An inter-laboratory comparison exercise (IE) for the determination of PM mass concentration with the reference gravimetric method (EN 12341:2014) was organised for the first time at European level in 2015. Such an IE comprises the comparison between the samplers used by the various participants. Samplers shall therefore be co-located for several days so that the number of test samples is large enough for statistical analyses. Thanks to the great interest for this type of IE and to the commitment from the AQUILA Network members, 22 Laboratories plus the European Reference Laboratory for Air Pollution deployed their instruments at a single place in the premises of the Joint Research Centre in Ispra (Italy) for the same period of time (13 Feb. – 9 Apr. 2015). For almost two months, 24 samplers for PM10 and 22 for PM2.5 collected ambient aerosol samples on the filter types used by each participant. Gravimetric analyses of the filters before and after sampling were performed by the participants in their own laboratories following their own conditioning and filter handling procedures.
The assigned daily values for PM10 and PM2.5 were calculated as the Consensus Value from all participant results following the standard ISO 13528:2015. They ranged from 3.5 to 106 µg/m³ for PM10, and from 2.1 to 96 µg/m³ for PM2.5.
The scope of this inter-laboratory comparison was to assess the robustness of the measurement process and to determine the performance of the participants’ values. From the statistical analyses, conclusions could be drawn.
The reproducibility of the method was 14% for PM10 and 17% for PM2.5.

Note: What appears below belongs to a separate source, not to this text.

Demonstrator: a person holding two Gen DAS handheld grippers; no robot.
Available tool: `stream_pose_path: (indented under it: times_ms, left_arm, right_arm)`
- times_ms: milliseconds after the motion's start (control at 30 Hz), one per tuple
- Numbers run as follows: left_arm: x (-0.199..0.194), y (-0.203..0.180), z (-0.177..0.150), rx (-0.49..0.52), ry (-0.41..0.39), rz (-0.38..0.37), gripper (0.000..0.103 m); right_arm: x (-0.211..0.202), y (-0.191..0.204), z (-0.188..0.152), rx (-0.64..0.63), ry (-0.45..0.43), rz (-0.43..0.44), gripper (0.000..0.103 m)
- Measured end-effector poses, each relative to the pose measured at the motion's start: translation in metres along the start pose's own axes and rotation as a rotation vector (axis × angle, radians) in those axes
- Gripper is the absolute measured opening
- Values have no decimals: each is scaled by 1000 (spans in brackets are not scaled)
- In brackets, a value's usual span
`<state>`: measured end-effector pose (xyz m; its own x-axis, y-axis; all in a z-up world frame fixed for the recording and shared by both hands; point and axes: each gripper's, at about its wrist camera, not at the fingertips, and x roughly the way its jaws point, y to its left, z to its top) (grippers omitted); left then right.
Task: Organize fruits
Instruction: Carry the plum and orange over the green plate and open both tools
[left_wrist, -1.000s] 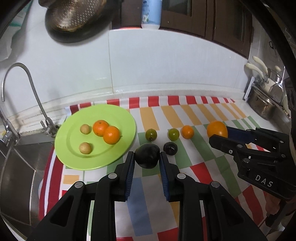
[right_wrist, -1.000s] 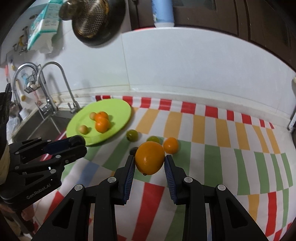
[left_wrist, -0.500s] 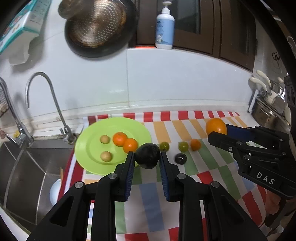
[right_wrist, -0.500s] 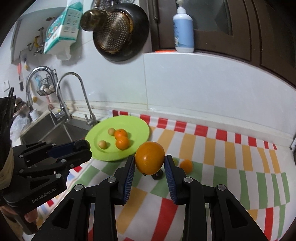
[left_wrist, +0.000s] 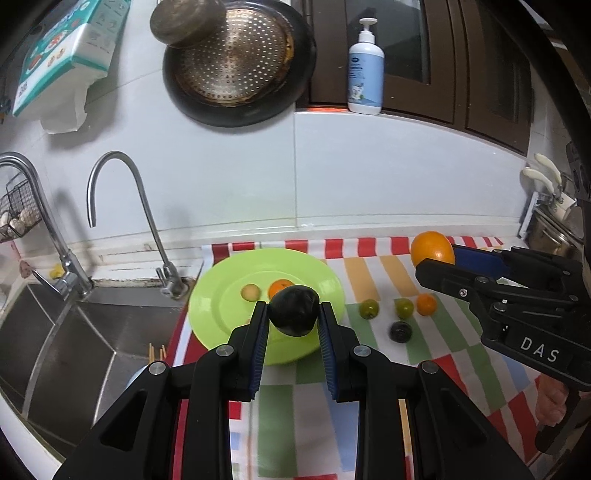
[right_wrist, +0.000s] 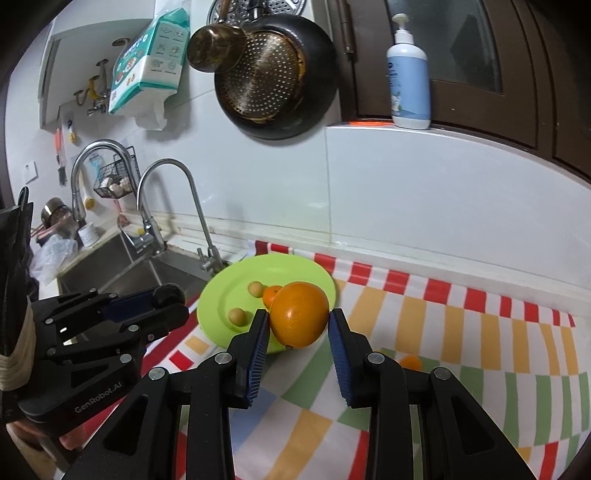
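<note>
Left gripper (left_wrist: 293, 319) clamped on a dark round fruit (left_wrist: 293, 311), held above the near side of the green plate (left_wrist: 221, 295). Right gripper (right_wrist: 298, 328) clamped on a large orange (right_wrist: 299, 319), raised over the striped worktop (right_wrist: 461, 332), right of the plate.

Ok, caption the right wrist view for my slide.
Right gripper clamps a large round orange above the lime-green plate while the left gripper carries a dark fruit alongside.
</note>
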<state>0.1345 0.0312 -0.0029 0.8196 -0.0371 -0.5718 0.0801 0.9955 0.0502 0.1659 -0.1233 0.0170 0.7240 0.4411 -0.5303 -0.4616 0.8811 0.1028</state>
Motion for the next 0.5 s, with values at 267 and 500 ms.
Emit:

The Data Quality Objective of ±25% at the Daily Limit Value for PM10 (50µg/m³) was not reached for only 1.3% of all the participants’ results over the whole IE concentration range.

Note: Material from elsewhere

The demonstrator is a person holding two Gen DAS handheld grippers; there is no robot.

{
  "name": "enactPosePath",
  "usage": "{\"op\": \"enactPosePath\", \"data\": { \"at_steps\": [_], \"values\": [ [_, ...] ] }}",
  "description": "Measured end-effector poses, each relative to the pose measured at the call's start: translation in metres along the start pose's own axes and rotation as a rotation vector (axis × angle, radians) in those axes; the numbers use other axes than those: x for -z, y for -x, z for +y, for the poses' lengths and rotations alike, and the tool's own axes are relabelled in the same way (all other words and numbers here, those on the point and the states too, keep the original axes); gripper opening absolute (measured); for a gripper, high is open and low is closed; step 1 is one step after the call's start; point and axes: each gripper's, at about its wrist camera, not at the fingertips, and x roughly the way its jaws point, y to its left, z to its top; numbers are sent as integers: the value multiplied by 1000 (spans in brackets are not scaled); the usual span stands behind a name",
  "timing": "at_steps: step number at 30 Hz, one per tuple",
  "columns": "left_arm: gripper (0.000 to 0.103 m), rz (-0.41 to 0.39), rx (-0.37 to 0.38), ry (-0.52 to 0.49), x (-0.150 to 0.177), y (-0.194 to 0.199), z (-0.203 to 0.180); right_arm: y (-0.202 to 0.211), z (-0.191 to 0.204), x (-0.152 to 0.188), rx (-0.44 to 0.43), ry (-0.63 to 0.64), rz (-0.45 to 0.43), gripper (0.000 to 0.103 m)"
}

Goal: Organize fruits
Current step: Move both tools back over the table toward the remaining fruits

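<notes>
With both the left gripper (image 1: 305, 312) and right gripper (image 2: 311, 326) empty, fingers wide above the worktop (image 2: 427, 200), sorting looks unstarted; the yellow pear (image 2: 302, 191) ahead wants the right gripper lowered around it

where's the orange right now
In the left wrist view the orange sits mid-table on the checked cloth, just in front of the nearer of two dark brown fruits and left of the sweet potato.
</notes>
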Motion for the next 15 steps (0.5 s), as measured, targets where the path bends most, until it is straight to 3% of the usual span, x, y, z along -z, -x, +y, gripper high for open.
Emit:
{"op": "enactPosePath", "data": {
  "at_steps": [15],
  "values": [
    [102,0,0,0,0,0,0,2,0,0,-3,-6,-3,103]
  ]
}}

For PM10, out of 1245 reported daily values, 17 (1.4%) were found to be unsatisfactory with respect to the z’-score criterion (|z’|>3). Close to half of these values were produced by one single laboratory. For PM2.5, out of 1193 daily averages, only 5 (0.4%) showed an unsatisfactory result. Questionable results (3|z’|>2) amounted 4.7% and 3.8% of all PM10 and PM2.5 data, respectively.

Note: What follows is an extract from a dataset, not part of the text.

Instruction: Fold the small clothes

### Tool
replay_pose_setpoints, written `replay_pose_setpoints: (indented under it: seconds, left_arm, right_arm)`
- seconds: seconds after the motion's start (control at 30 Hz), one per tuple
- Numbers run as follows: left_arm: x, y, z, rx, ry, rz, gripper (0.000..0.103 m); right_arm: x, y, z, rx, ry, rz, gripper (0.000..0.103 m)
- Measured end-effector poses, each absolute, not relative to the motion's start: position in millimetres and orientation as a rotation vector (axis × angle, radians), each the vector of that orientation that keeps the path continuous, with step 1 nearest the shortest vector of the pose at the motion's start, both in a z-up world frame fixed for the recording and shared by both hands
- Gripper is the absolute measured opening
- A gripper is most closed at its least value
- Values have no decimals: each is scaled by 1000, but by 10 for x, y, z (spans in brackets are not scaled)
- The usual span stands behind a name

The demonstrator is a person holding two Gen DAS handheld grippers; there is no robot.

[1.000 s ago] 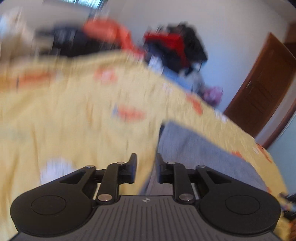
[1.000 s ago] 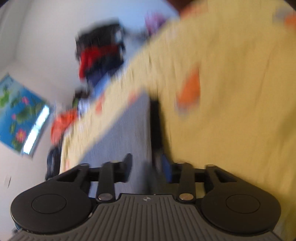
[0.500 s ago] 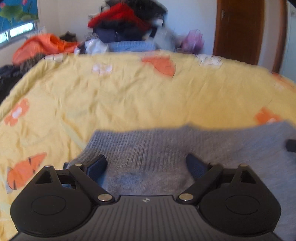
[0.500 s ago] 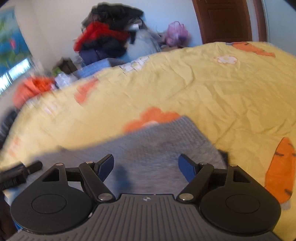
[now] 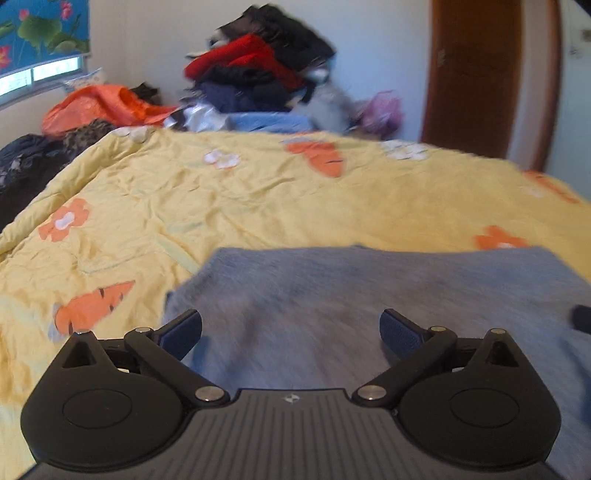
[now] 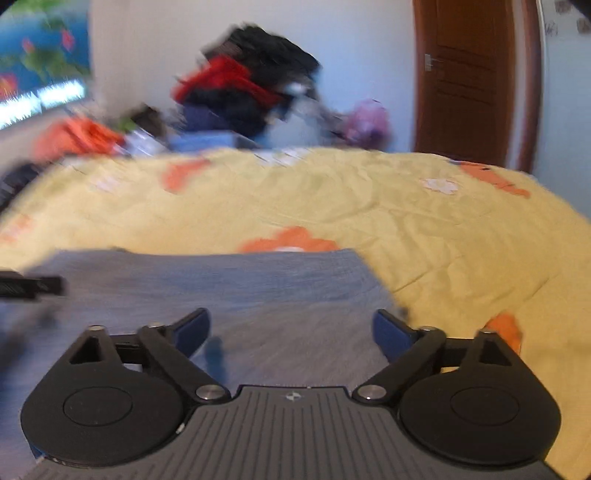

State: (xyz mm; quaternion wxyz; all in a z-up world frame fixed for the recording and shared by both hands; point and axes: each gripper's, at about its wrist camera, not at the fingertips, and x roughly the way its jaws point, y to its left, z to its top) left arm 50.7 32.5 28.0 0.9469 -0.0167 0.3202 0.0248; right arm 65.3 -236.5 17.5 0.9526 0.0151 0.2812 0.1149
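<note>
On the bed, near edge, item one: grey ribbed knit garment (image 5: 369, 288), small, lying flat on the yellow quilted bedspread with orange carrots and flowers (image 5: 229, 206). It looks folded to a rough rectangle; far edge straight, left corner slightly ragged, detail lost to blur.

Item two: my left gripper (image 5: 291, 328), black with blue pads, jaws spread wide and just finished opening, nothing between them. It hangs over the left half of the garment; I cannot tell whether it touches the knit.

Item three: my right gripper (image 6: 291, 326), same make, jaws just opened wide, empty, over the garment's right half near its right edge. The tip of the other gripper shows at each view's side.

Item four, background: heap of red, black and blue clothes (image 5: 258, 74) beyond the bed; orange bundle of cloth (image 5: 107, 107) at far left; brown wooden door (image 5: 480, 77); blue flower-print blind (image 5: 40, 33) over a window.

Risks, as I judge them: the fold may be only half done. Soft knit slides on a smooth quilt, so a one-sided pinch could drag the layers askew. A pad set too deep could catch the bedspread along with the garment and lift both. Uneven lifting between my two grippers would skew the next crease.
</note>
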Motion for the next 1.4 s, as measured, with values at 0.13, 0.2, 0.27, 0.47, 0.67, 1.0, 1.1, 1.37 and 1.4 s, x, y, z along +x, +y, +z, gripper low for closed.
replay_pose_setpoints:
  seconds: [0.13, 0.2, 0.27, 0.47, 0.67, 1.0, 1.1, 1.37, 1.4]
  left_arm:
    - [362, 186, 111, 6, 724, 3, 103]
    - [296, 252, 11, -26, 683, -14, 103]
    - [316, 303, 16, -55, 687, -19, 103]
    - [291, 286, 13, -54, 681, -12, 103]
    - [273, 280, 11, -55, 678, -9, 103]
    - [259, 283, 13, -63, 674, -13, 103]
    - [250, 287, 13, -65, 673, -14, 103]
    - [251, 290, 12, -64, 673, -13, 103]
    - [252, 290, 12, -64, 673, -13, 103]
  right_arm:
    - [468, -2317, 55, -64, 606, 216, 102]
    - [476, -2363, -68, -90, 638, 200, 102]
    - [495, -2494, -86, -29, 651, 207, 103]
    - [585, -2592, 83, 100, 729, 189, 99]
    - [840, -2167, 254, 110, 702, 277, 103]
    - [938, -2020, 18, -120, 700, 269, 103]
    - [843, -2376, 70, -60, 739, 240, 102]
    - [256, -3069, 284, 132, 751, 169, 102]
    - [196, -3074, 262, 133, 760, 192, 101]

The En-score, which takes into account also the uncertainties reported by the participants, exceeded the critical threshold (|En|>1) for 21.2% and 22.7% of the PM10 and PM2.5 reported data, respectively.
Between cooled and not-cooled samplers, the average relative differences (6% and 4% for PM10 and PM2.5, respectively) are significant at the 99.9% confidence level.
More than half of the samples were collected on quartz fibre filters for both aerosol size fractions. Compared to the assigned values, only PTFE filters led to significant biases (99.9% confidence level) of -4% and – 6% in PM10 and PM2.5, respectively.